Before you make your FOIA request, be moneywise – Ask the agency’s FOIA office for the current agency fee schedule. It will explain the cost of different types of searches (manual versus computer, clerical versus professional, and the like). It will also tell you the cost per page for photocopying. Fees can vary widely from agency to agency, and even within the same agency, for similar or identical requests. Let the agency know in advance how much you are willing to pay for the requested information.

Sometimes an agency will waive the fee. This will happen on a case-by-case basis if the request is considered to be in the public interest, which means the information will significantly help the public understand the operations or activities of the government agency. (See sample FOIA request letter, p. 17, for more information.)

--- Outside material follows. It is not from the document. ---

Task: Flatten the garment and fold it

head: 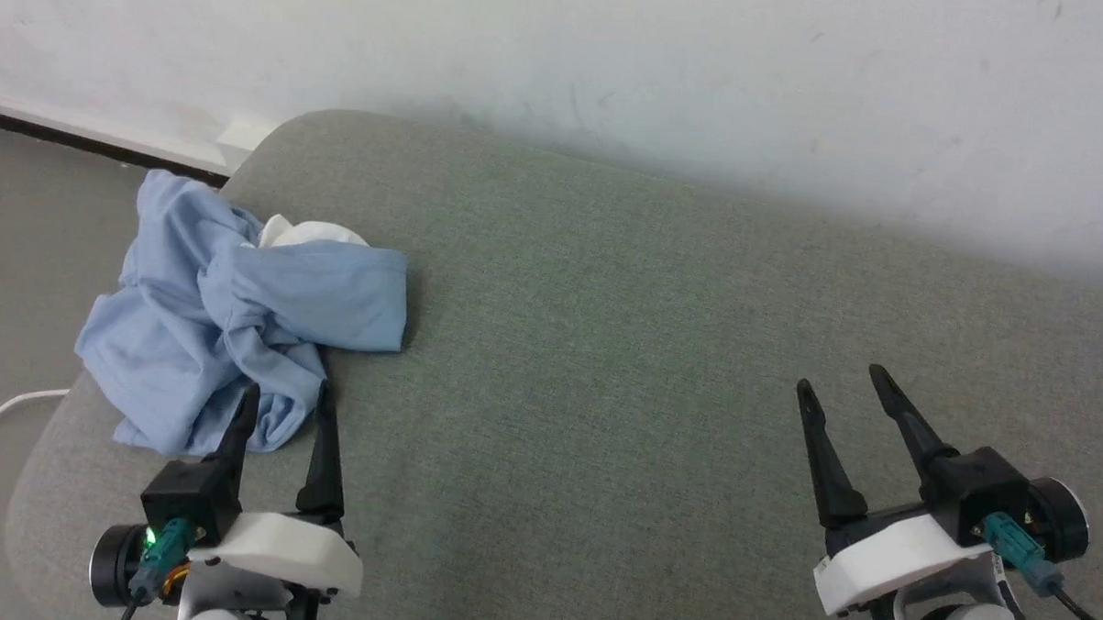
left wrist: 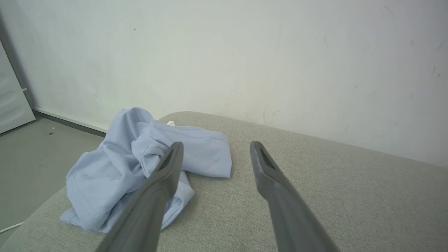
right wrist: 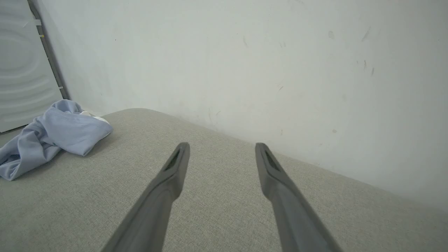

In any event, fees for the first two hours or first one hundred pages of duplication in non-commercial FOIA requests are waived. And unless you have failed to pay a previous FOIA request, your advance payment cannot exceed $250.

Making Your FOIA Request

Where To Write

The first thing you need to do is decide which agency you are going to send your request to. If you are not certain about which agency has the information you are seeking, you should go to the library and check the descriptions of the various agencies in publications like the United States Government Organization Manual (US Government Printing Office), or call the local office of your representative in Congress. The most common agencies are listed at the end of this guide.

Once you have narrowed down the possibilities, you might want to call the FOIA or the public affairs office of those agencies for more specific information.

If you think you know which agency has the records you are interested in, get the specific mailing address for its FOIA office. A few of the major agencies’ FOIA offices are listed at the end of this guide, but any agency’s FOIA office can be easily found. Just call the agency or look up the agency’s FOIA regulation in a book called the Code of Federal Regulations (CFR) which you can find at any law library and many public libraries, and on the Internet at: http://www://law.house.gov/cfraddr.htm.

Describing What You Want

Your request must "reasonably describe" the records you are seeking. This means the description must be specific enough that a government employee familiar with the agency’s files will be able to locate the records within a reasonable amount of time and without an unreasonable amount of effort.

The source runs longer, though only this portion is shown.